* _Data for this task_:
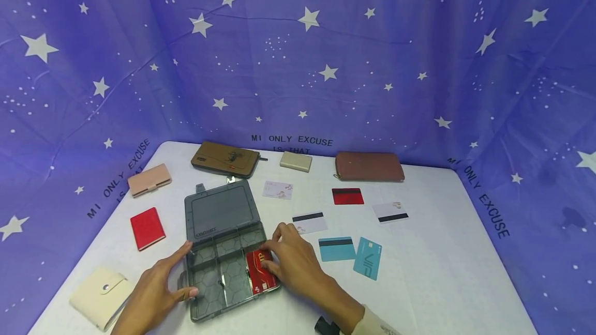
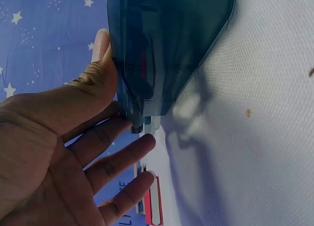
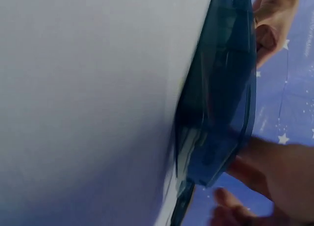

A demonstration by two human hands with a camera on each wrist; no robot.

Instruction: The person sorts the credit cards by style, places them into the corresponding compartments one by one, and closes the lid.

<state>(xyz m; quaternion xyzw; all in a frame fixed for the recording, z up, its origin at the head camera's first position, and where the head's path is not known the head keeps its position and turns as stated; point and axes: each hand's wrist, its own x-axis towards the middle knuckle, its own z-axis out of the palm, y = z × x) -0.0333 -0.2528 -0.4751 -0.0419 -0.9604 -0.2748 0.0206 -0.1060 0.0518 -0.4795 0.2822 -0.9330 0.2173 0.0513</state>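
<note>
A grey see-through plastic organizer box lies on the table with its lid folded back and its compartments facing up. My left hand steadies its left side, thumb and forefinger touching the rim. In the left wrist view, the thumb rests along the box's edge and the other fingers spread loosely below. A red card sits in the right front compartment. My right hand pinches at it, with the thumb over its face and the forefinger at its far end. In the right wrist view, the box wall hides the card's grip.
Two teal cards, white cards and a red striped card lie to the right. Wallets stand around: brown, reddish-brown, gold, pink, red, cream. A starry curtain hangs behind.
</note>
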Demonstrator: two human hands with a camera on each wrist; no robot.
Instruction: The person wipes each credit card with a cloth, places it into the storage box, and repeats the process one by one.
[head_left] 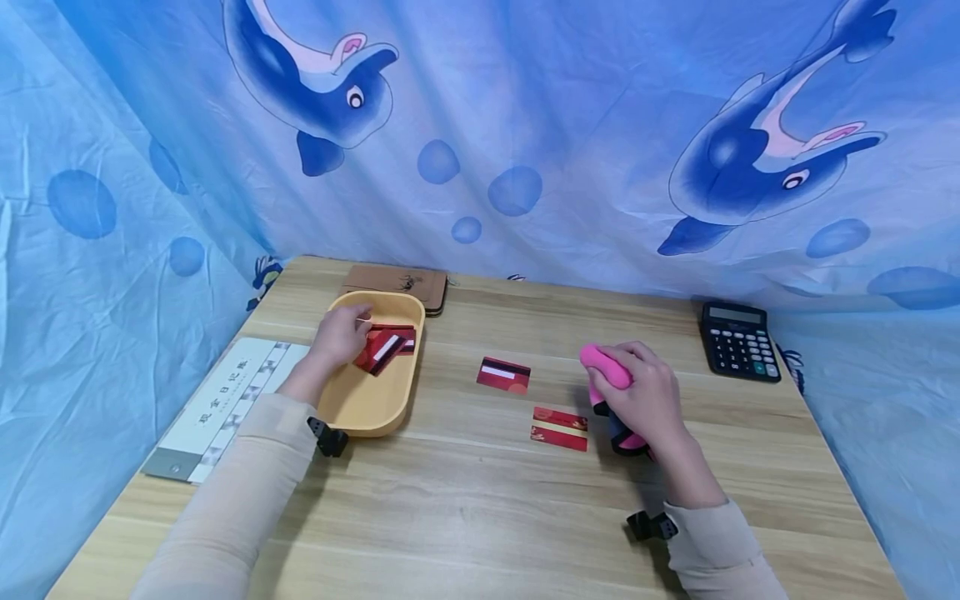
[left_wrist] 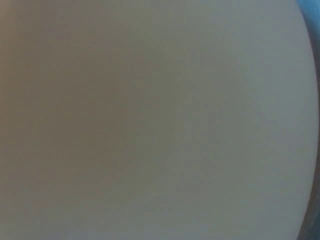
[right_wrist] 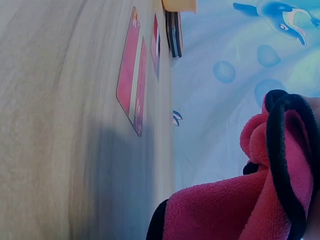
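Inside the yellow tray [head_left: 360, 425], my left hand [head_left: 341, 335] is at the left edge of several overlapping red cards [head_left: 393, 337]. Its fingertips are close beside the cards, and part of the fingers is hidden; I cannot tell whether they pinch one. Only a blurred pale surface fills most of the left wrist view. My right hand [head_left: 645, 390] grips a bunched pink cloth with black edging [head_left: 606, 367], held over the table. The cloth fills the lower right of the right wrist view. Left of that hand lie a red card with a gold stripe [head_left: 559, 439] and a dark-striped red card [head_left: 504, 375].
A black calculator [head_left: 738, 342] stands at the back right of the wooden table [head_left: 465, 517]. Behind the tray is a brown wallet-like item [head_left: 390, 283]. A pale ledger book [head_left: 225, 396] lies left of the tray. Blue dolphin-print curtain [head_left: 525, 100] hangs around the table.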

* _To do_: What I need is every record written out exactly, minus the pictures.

* _Answer for the task_:
A demonstration by two human hands with a camera on each wrist; no robot.

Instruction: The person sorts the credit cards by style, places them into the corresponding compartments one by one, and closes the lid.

<state>(xyz m; quaternion xyzw; all in a frame fixed for the recording, z up, its origin at the head camera's first position, and where the head's path is not known the head keeps its position and turns as stated; point and axes: each hand's wrist, its own x-axis towards the middle knuckle, its own z-axis out of the palm, y = z × x) -0.0333 -0.2528 -0.4751 -0.0419 -0.9604 -0.2748 0.0206 -0.1060 0.0518 -0.4795 0.2822 -0.9330 0.2173 0.0513</state>
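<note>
A grey see-through plastic organizer box lies on the table with its lid folded back and its compartments facing up. My left hand steadies its left side, thumb and forefinger touching the rim. In the left wrist view, the thumb rests along the box's edge and the other fingers spread loosely below. A red card sits in the right front compartment. My right hand pinches at it, with the thumb over its face and the forefinger at its far end. In the right wrist view, the box wall hides the card's grip.
Two teal cards, white cards and a red striped card lie to the right. Wallets stand around: brown, reddish-brown, gold, pink, red, cream. A starry curtain hangs behind.
</note>
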Demonstrator: two human hands with a camera on each wrist; no robot.
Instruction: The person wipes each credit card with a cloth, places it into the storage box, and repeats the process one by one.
[head_left] 
[left_wrist] 
[right_wrist] 
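Inside the yellow tray [head_left: 360, 425], my left hand [head_left: 341, 335] is at the left edge of several overlapping red cards [head_left: 393, 337]. Its fingertips are close beside the cards, and part of the fingers is hidden; I cannot tell whether they pinch one. Only a blurred pale surface fills most of the left wrist view. My right hand [head_left: 645, 390] grips a bunched pink cloth with black edging [head_left: 606, 367], held over the table. The cloth fills the lower right of the right wrist view. Left of that hand lie a red card with a gold stripe [head_left: 559, 439] and a dark-striped red card [head_left: 504, 375].
A black calculator [head_left: 738, 342] stands at the back right of the wooden table [head_left: 465, 517]. Behind the tray is a brown wallet-like item [head_left: 390, 283]. A pale ledger book [head_left: 225, 396] lies left of the tray. Blue dolphin-print curtain [head_left: 525, 100] hangs around the table.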

Work on this exercise is finished.